Bewegungsdurchschnitte verstehen
Einfache Bewegungsdurchschnitte (SMA)
Der einfache Bewegungsdurchschnitt ist der Grundstein der technischen Analyse. Er berechnet den durchschnittlichen Schlusskurs über einen bestimmten Zeitraum – beispielsweise die letzten 20 oder 50 Tage. Dies glättet Preisschwankungen und macht es einfacher, den übergeordneten Trend zu erkennen.
Kurse über dem SMA deuten auf Aufwärtstrends hin, während Kurse darunter auf Abwärtstrends hindeuten. Viele Anfänger verwenden Kurven-Crossover – wenn ein schnellerer Durchschnitt einen langsameren kreuzt – als Handelssignale.

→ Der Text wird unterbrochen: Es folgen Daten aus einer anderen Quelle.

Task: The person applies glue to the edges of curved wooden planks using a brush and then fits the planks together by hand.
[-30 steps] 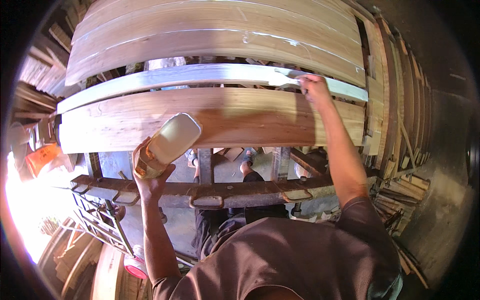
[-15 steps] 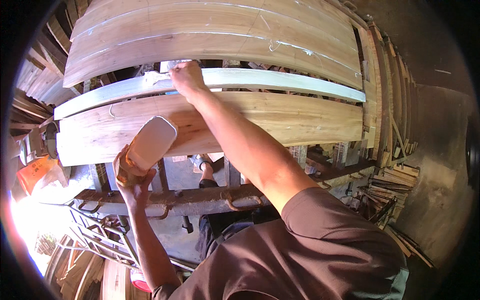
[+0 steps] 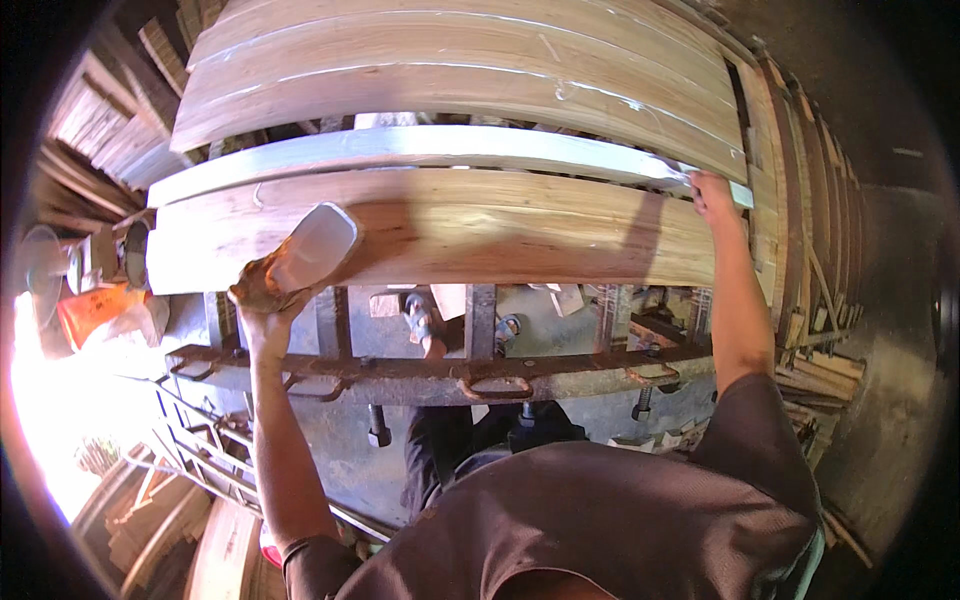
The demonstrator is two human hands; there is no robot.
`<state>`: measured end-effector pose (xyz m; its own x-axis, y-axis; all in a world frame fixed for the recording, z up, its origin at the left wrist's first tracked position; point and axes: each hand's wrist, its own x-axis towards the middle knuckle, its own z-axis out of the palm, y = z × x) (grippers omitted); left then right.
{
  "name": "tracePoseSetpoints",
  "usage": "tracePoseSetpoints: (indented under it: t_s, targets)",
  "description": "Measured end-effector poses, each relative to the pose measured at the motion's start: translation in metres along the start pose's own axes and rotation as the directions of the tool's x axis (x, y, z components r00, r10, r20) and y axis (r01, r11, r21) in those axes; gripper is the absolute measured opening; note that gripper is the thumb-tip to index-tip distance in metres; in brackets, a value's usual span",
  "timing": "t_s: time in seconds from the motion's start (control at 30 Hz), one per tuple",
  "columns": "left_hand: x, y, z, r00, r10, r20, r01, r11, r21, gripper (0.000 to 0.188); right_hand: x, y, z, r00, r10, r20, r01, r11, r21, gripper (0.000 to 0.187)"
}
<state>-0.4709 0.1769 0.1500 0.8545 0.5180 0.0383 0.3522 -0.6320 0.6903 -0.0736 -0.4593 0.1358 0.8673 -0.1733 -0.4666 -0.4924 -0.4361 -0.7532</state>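
Note:
My left hand [image 3: 266, 318] grips a tilted plastic tub [image 3: 322, 243] with white stuff in it and brown smears on its lower part, held above the near wooden board [image 3: 500, 235]. Behind that board runs a narrow wooden piece [image 3: 420, 143], its upper face coated in a wet-looking white layer. At its right end, my right hand [image 3: 712, 193] is closed round a small flat tool [image 3: 684, 172] that touches the white surface. Fingers and glare hide most of the tool, so its exact kind is unclear.
Wide boards [image 3: 450, 80] with white seam lines lie beyond the coated piece. A rusty metal clamp frame [image 3: 450, 375] with handles and bolts crosses in front of me. Timber [image 3: 790, 180] stands at the right, and an orange bag [image 3: 90, 315] sits at the left.
My right hand has swept rightward with the tool, from left of the middle to the right end of the coated piece. The tub stays in my left hand.

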Motion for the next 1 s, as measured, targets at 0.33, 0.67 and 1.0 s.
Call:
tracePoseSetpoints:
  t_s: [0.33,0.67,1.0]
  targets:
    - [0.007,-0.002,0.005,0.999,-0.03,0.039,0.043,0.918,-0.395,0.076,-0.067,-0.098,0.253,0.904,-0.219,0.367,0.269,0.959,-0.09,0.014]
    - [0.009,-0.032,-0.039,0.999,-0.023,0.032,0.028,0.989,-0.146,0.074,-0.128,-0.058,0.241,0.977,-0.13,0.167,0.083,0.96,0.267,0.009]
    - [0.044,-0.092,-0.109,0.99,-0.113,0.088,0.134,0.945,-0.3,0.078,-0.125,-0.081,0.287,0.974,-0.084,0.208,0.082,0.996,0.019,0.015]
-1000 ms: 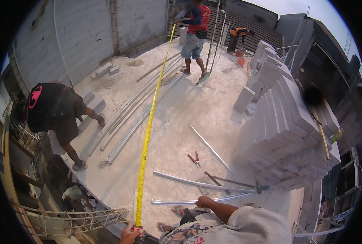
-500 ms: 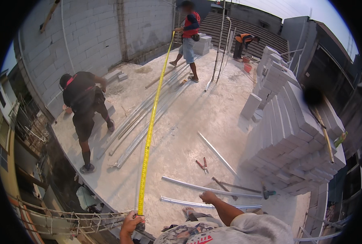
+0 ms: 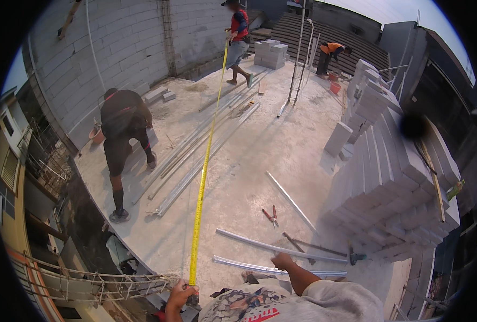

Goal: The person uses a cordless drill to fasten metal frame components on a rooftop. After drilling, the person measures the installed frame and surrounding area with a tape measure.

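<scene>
At the lower edge my left hand (image 3: 181, 295) is closed around the near end of a tape measure. Its yellow blade (image 3: 200, 210) stretches taut away from me over the floor. A person in a red vest (image 3: 240, 27) at the far side holds the other end. My right hand (image 3: 283, 261) is curled into a loose fist in front of my body, with nothing seen sticking out of it. Beneath and beside it lie two silvery metal channels (image 3: 270, 242) on the floor. Red-handled snips (image 3: 271, 216) rest a little farther off.
Long metal profiles (image 3: 195, 174) lie left of the blade. A hammer (image 3: 355, 256) lies near stacked pale blocks (image 3: 380, 188) on the right. One person in black (image 3: 124, 121) bends at the left; another in orange (image 3: 332, 49) stoops far off. The slab's edge (image 3: 107, 220) drops away at left.
The person in the red vest has stepped farther away with the tape's far end. The person in black has bent lower. My view has shifted slightly; my left hand keeps its grip.
</scene>
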Tool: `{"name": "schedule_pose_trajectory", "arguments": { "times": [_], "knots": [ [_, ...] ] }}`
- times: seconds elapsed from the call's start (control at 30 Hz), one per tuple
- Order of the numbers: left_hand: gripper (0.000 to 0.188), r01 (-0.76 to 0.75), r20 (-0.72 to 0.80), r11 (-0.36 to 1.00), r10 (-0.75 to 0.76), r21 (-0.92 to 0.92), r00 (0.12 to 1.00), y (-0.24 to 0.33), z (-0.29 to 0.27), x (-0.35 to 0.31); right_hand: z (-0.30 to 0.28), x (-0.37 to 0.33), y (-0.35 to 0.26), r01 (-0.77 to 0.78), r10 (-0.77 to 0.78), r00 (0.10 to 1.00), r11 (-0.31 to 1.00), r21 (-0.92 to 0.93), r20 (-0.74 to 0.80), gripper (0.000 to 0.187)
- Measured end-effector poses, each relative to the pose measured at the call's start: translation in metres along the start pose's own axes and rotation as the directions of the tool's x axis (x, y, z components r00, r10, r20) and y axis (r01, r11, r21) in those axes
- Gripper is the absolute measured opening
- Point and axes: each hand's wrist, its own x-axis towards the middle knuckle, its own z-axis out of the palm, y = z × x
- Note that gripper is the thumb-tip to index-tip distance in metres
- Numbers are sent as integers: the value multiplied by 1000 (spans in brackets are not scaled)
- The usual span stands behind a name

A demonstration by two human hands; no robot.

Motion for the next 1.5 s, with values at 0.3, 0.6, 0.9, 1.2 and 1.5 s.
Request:
{"name": "schedule_pose_trajectory", "arguments": {
  "times": [0.3,0.6,0.9,1.2,1.5],
  "knots": [
    [44,3,-24,999,-4,-54,1000,-37,-1,-11,14,36,-4,29,-28,999,999,-19,41,46],
    [51,-12,-38,998,14,54,999,-58,3,-34,25,59,-3,187,-163,965,977,-104,207,34],
    [46,3,-91,1000,-1,19,996,-95,7,-35,21,68,-12,310,-245,945,882,-354,217,27],
    [43,105,-87,983,-119,-147,989,-98,-1,-41,3,39,-33,124,-113,989,985,-117,97,42],
    [39,137,-107,989,-143,-63,984,-69,0,-55,-75,59,-23,143,-144,983,990,-11,-114,39]
  ]
}}
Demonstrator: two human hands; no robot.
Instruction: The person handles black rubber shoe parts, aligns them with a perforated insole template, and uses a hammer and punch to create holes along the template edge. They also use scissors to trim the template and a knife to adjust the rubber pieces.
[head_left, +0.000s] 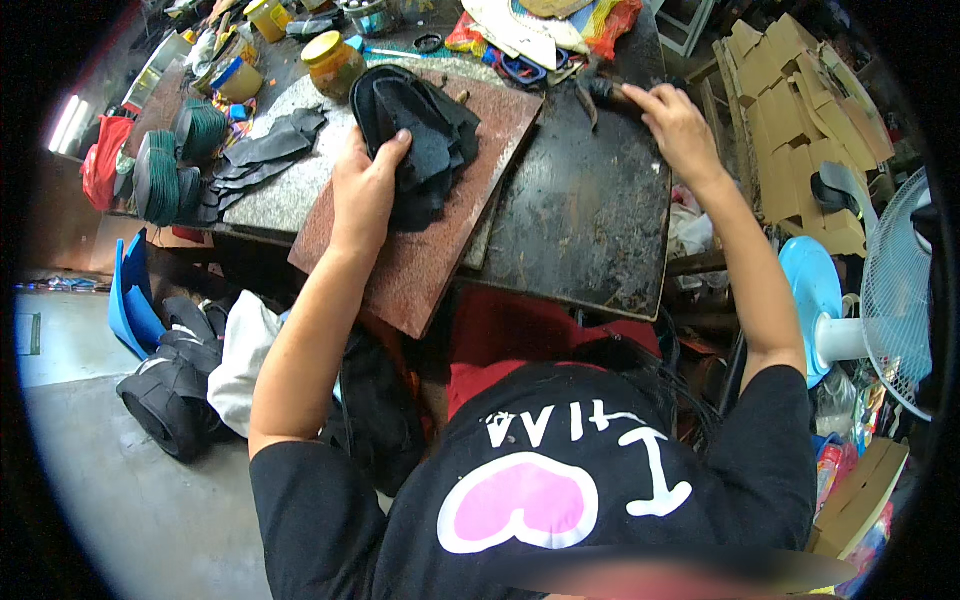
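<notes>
Currently, the left grip point(366, 190) clasps black pieces point(437, 150) at the frame's upper centre — the right grip point(682, 135) touches a dark tool point(602, 91), upper right, but whether clenched — I cannot tell.

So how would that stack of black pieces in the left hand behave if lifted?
The black pieces would probably flop somewhat: they look thin, and some seem bent. Overlapping unevenly beyond the left hand, they might slip apart unless pinched. Such thin sheets are likely light.
</notes>
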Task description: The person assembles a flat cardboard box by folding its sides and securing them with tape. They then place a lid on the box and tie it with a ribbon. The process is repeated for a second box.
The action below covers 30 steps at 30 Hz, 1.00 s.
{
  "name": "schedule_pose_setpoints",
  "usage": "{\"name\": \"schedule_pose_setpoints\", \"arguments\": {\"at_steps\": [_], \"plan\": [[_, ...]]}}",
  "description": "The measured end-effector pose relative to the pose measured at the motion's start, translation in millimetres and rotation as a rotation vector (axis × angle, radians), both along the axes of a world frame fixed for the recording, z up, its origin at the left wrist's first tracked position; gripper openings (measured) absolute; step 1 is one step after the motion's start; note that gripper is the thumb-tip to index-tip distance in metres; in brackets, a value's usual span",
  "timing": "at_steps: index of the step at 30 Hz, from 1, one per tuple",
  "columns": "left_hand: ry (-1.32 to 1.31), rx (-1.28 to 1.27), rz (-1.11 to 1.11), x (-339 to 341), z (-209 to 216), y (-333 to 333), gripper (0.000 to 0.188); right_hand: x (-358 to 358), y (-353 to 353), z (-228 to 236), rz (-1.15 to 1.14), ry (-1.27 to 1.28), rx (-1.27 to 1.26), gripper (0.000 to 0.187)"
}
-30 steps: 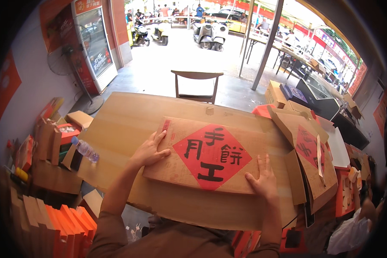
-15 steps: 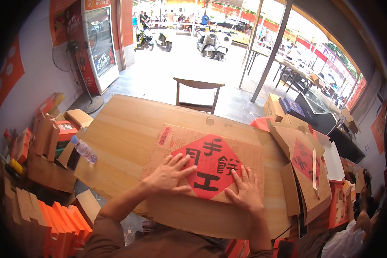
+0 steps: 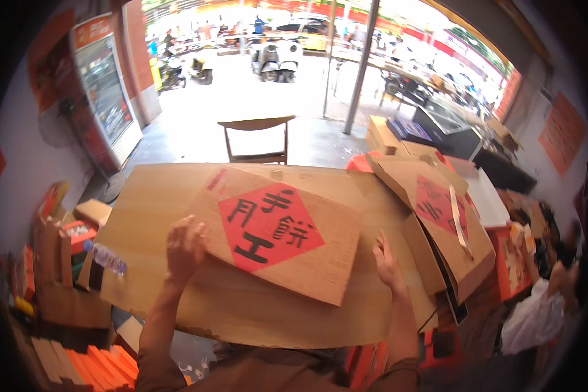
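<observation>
A flat brown cardboard box (image 3: 336, 242) lies turned at an angle on the wooden table. Its top bears a red paper diamond (image 3: 242, 222) with black brushed characters. My left hand (image 3: 185, 247) is raised beside the box's left end, fingers loosely apart and somewhat blurred; whether it touches the cardboard I cannot tell. Off the box's right end, with a gap between, my right hand (image 3: 389, 264) is held edge-on, fingers stretched and holding nothing.
Another box with a red diamond (image 3: 464, 242) leans at the table's right side. A plastic bottle (image 3: 111, 259) is by the left edge of the wooden table (image 3: 150, 196). Beyond stands a chair (image 3: 256, 138). Orange box pieces (image 3: 104, 366) are stacked at lower left.
Both hands have lifted off the box top and moved apart to its two ends. The box has turned clockwise, its right end now nearer me. My view has shifted right.
</observation>
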State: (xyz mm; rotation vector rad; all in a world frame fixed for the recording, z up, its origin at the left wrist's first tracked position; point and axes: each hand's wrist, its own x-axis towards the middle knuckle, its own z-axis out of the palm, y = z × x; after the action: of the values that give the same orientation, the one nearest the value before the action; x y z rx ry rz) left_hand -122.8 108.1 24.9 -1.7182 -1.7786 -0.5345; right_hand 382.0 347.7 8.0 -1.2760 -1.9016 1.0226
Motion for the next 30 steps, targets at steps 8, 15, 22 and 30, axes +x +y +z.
{"name": "schedule_pose_setpoints", "arguments": {"at_steps": [8,15,22,30], "plan": [[-0.162,-0.316,-0.553,139.5,28.1,25.0,0.07,-51.2,125.9,-81.7,0.041,0.038,0.219,0.057],[0.018,-0.196,-0.494,95.4,-5.6,31.4,0.071,-91.9,69.9,-6.6,0.052,0.463,-0.139,0.055],[-0.244,-0.1,-0.385,76.0,3.3,15.3,0.074,-82.8,72.3,24.0,0.457,0.406,-0.585,0.055],[-1.385,0.207,-0.016,70.4,-28.9,-15.5,0.08,-96.7,59.9,30.2,0.531,0.393,-0.579,0.069]]}}
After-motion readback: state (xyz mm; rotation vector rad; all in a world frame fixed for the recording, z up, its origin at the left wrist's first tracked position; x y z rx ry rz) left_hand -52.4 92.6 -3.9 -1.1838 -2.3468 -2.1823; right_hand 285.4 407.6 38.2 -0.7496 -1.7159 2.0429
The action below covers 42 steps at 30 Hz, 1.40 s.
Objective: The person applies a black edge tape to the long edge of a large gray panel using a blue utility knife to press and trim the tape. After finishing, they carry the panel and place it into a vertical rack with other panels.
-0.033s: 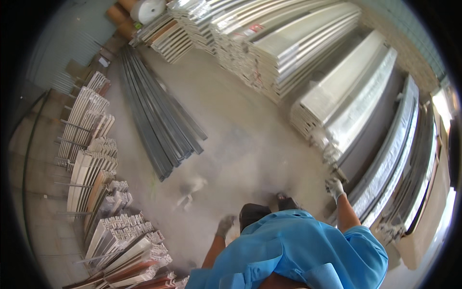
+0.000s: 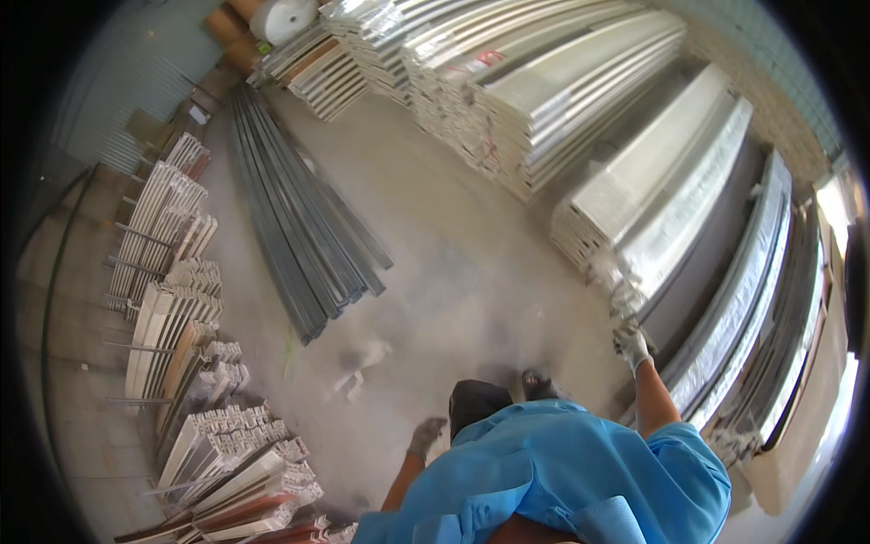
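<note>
My right hand (image 2: 633,346), in a pale work glove, reaches forward to the loose, crumpled end of a plastic-wrapped bundle of long profiles (image 2: 648,245). Its fingers look curled; what is in them is too blurred to make out. My left hand (image 2: 425,437), in a grey glove, hangs low beside my dark shoe (image 2: 478,405) with fingers partly stretched and nothing visible in it. Another long wrapped bundle (image 2: 732,308) lies to the right of my right forearm.
Grey metal-looking bars (image 2: 299,218) lie fanned on the floor (image 2: 453,272). Pale profiles are stacked high at the back (image 2: 553,82). Racked profiles (image 2: 168,308) line the left side, with white scraps (image 2: 356,372) on the floor. Rolls (image 2: 281,20) stand at the far left.
My right hand has shifted slightly forward, nearer the crumpled end of the wrapped bundle. My left hand has moved a little down and to the right.
</note>
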Motion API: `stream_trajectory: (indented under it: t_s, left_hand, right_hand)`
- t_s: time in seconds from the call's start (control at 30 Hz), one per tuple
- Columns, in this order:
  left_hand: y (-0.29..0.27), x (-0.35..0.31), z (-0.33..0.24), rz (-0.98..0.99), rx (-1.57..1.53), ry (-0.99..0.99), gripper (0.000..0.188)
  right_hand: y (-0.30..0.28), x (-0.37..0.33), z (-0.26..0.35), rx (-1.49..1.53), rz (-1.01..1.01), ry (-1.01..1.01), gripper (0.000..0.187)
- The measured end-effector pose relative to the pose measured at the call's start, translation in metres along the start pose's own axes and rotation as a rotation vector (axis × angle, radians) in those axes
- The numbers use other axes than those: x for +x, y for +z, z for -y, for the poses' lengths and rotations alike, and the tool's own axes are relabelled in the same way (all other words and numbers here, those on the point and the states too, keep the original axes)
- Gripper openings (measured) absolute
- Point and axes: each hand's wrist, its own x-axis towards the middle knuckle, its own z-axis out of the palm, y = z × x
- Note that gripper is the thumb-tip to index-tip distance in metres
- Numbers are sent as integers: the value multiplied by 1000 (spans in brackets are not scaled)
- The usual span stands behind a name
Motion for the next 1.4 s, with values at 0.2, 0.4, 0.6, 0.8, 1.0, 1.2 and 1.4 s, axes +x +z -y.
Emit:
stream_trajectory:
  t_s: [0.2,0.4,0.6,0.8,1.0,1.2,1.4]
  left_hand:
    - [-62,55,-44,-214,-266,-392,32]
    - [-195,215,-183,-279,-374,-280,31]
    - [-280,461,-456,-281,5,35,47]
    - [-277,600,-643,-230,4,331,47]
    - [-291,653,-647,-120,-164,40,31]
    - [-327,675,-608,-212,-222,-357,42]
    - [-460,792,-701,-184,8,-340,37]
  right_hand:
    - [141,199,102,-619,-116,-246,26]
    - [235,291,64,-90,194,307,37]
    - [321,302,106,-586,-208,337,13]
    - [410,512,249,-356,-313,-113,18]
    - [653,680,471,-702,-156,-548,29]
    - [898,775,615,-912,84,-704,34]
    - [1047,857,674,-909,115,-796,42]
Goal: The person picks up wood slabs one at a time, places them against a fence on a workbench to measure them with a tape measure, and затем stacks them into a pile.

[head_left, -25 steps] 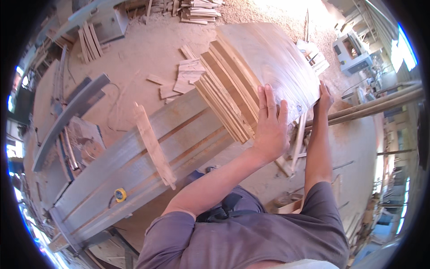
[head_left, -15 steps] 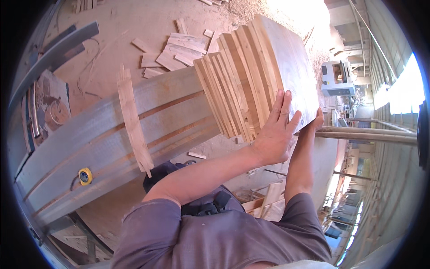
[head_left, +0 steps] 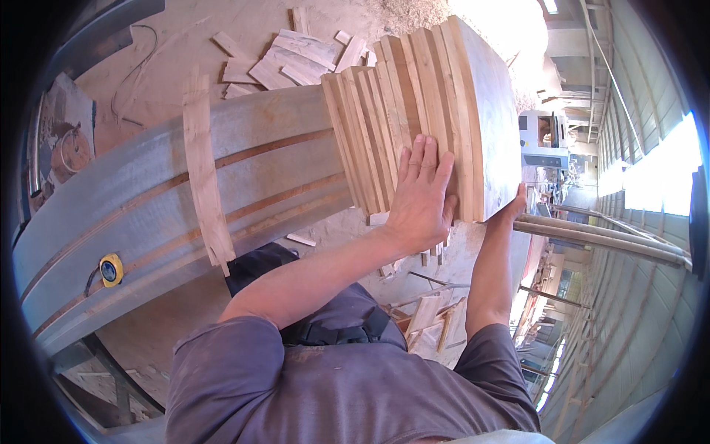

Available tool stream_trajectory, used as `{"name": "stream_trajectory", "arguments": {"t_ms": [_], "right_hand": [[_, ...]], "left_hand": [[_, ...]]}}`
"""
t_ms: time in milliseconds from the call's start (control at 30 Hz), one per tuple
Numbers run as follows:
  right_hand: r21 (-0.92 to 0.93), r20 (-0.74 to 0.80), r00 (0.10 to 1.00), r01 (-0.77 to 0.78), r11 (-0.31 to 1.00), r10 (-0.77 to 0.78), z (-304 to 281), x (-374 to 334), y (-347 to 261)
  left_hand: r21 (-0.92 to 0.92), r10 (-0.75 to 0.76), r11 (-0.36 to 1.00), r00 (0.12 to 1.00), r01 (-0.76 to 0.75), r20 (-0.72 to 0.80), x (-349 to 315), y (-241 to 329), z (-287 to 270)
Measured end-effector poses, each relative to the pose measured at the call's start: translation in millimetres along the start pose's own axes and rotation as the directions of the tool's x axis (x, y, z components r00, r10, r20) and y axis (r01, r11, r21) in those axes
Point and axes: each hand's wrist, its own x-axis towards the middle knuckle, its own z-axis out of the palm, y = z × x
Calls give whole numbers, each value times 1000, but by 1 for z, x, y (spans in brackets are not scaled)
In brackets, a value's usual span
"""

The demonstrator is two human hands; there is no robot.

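Note:
A tall stack of wooden boards [head_left: 425, 96] stands on the far right part of the metal table, its layers stepped unevenly. My left hand [head_left: 420, 196] rests against the stack's near side, fingers stretched and pressed on the board edges. At the near right corner of the broad top board [head_left: 494, 111], my right hand [head_left: 509, 210] touches its edge; most of its fingers are hidden behind the board.
Slotted metal table [head_left: 274, 126] carries a loose wooden strip [head_left: 201, 163] and a yellow tape measure [head_left: 111, 270]. Scattered wood pieces [head_left: 292, 59] lie on the floor beyond. Paired bars [head_left: 603, 235] stretch to the right, below a white machine [head_left: 543, 138].
My left hand has moved left, off the top board's face and onto the stack's edges. My right hand stays at the corner. The whole view has shifted slightly.

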Motion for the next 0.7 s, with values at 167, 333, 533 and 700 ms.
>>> {"name": "stream_trajectory", "arguments": {"t_ms": [167,333,533,700], "right_hand": [[-22,56,997,-46,999,47,-8,-3,-2],[-99,-9,999,-45,994,44,26,-25,-8],[-140,48,996,-70,988,77,14,-19,-11],[-155,75,993,-83,984,95,1,-15,-10]], "left_hand": [[11,46,999,998,-46,34,-3,-2,-4],[7,53,999,997,-54,50,-2,-4,-8],[-10,63,998,995,-63,76,-1,-7,-16],[4,72,997,994,-73,79,-3,-7,-19]]}}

Exponentielle Bewegungsdurchschnitte (EMA)
EMAs gewichten aktuelle Preise stärker als ältere Daten. Dies macht sie reaktionsschneller auf Preisveränderungen als einfache Durchschnitte. Für kurzfristige Handel bevorzugen viele Trader EMAs, da sie schneller auf Marktveränderungen reagieren.
Ein häufiges System verbindet eine schnelle EMA (12 Perioden) mit einer langsamen EMA (26 Perioden). Die Distanz zwischen diesen Linien kann auf die Stärke eines Trends hindeuten.